LE MONDE ECONOMIE | 16 avril 2008 | Propos recueillis par Anne Pélouas |

jacques
13 années il y a

Pas de lien avec le « Monde de l’économie ». Navré.

Je viens de trouver ceci sur le site de l’Ambassade du Canada en France:
« Qu’en est-il maintenant? Depuis, et c’est important de le signaler, on note une reprise de la croissance de la fonction publique. On ré-embauche. Nous sommes revenus au niveau d’avant la réforme. Mais, cela se fait sans menacer notre équilibre budgétaire. »

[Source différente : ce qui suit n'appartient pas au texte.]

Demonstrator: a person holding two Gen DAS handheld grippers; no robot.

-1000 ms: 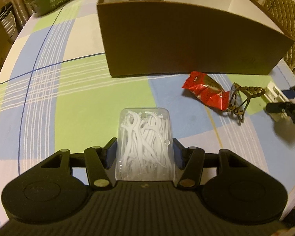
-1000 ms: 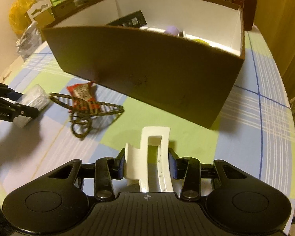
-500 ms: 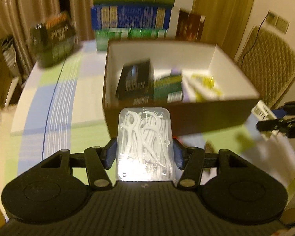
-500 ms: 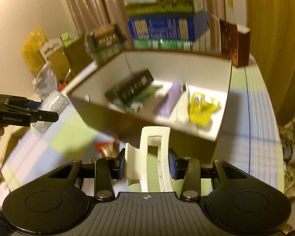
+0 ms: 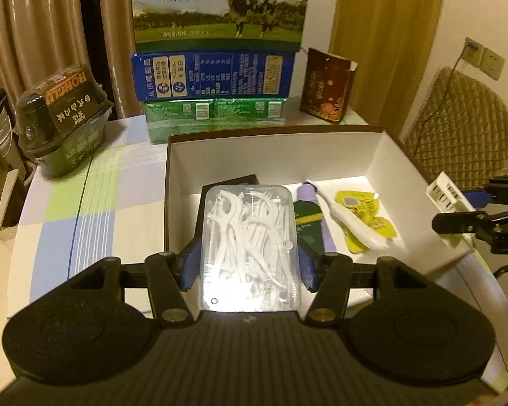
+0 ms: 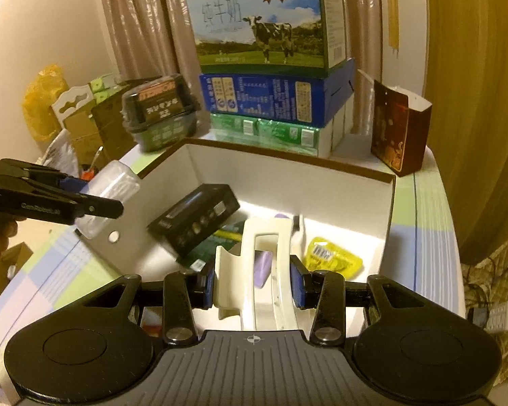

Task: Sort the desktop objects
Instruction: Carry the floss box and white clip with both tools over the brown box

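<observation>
My left gripper is shut on a clear plastic box of white floss picks, held above the near left part of the open cardboard box. My right gripper is shut on a cream hair claw clip, held above the box's near right side. The left gripper with the floss box also shows in the right wrist view; the right gripper with the clip shows in the left wrist view. Inside the box lie a black carton, a green pack, a purple item, a white item and yellow packets.
Behind the box stand stacked milk cartons, a blue carton, green packs and a dark red box. A black and green tub sits at the back left on the checked tablecloth. A padded chair stands right.
Both grippers have risen from the table in front of the box to above its open top, each still holding its object. The red wrapper and cord have dropped out of view.
</observation>
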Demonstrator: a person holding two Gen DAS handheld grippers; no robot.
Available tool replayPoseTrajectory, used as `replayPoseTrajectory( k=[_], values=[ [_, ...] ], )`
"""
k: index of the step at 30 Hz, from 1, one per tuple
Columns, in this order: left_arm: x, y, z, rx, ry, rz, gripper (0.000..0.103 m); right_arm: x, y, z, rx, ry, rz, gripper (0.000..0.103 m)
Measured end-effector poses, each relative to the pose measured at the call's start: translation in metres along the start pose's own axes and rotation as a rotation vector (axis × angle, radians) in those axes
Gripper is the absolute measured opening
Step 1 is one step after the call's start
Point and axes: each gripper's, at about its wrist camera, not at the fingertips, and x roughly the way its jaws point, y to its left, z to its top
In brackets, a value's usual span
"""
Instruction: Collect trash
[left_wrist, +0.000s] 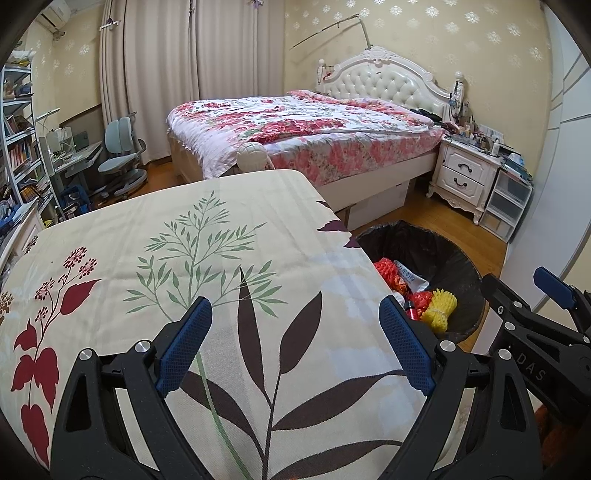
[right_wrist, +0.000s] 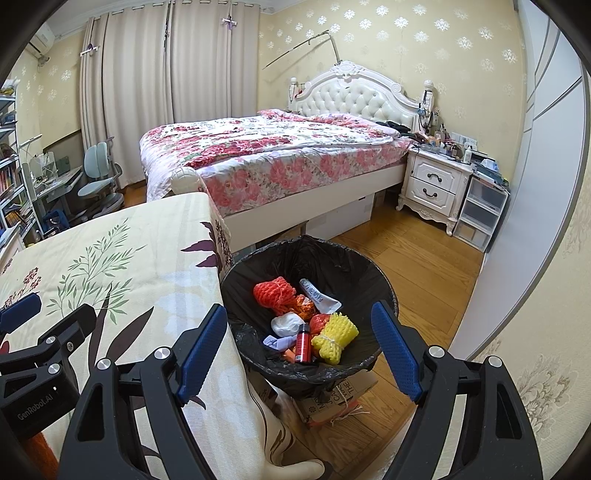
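Observation:
A bin lined with a black bag (right_wrist: 354, 266) stands on the floor to the right of the table; it also shows in the left wrist view (left_wrist: 461, 266). In it lie an orange foam net (right_wrist: 275, 291), a yellow foam net (right_wrist: 334, 334), a small red bottle (right_wrist: 303, 341), a white wad (right_wrist: 286, 322) and a white wrapper (right_wrist: 321, 295). My left gripper (left_wrist: 295, 321) is open and empty above the leaf-print tablecloth (left_wrist: 184, 258). My right gripper (right_wrist: 299, 325) is open and empty, just above the bin's near rim.
A bed with a floral quilt (left_wrist: 295, 129) stands beyond the table, with a white nightstand (right_wrist: 432, 184) and plastic drawers (right_wrist: 480, 210) to its right. A desk, chair (left_wrist: 118, 162) and bookshelf stand at the left. The bin sits on a cardboard box (right_wrist: 332, 398) on the wood floor.

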Motion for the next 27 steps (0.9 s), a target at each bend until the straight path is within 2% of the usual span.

Il s’agit d’une allocution de l’Ambassadeur du Canada en France devant l’Université d’été du MEDEF le 30 août 2005….

Savoureux, non ?

jf.

jacques
13 années il y a

Vous me reprochez parfois des généralités.
« les fonctionnaires sont trop nombreux en France CAR MAL GERES ». Cà veut dire quoi ?
Comment définiriez-vous, vous, leurs missions ?
Sont-ce « les fonctionnaires » qui ont un coût exorbitant ou bien la Fonction Publique, c’est à dire les salaires, les pensions ET LES DEPENSES DE FONCTIONNEMENT et D’INVESTISSEMENT? Ne devriez-vous pas être plus précis au lieu de parler uniquement des agents ??

jf.

jani-rah
jani-rah
13 années il y a

Le livre de Nicolas Lecaussin cité plus haut, soyons sérieux, est à jeter à la poubelle. Le pire que je n’ai jamais lu, ramassis de tous les clichés, les préjugés, les peurs. La moitié de ses affirmations basées sur des chiffres sont fausses, soit par mauvaise foi, par manipulation ou lecture trop rapide des chiffres.
De plus il omet tous les éléments positifs de chaque situations, et réfléchit par déduction et comparaison de manière superficielle.

Une caricature indigeste et intellectuellement dangereuse.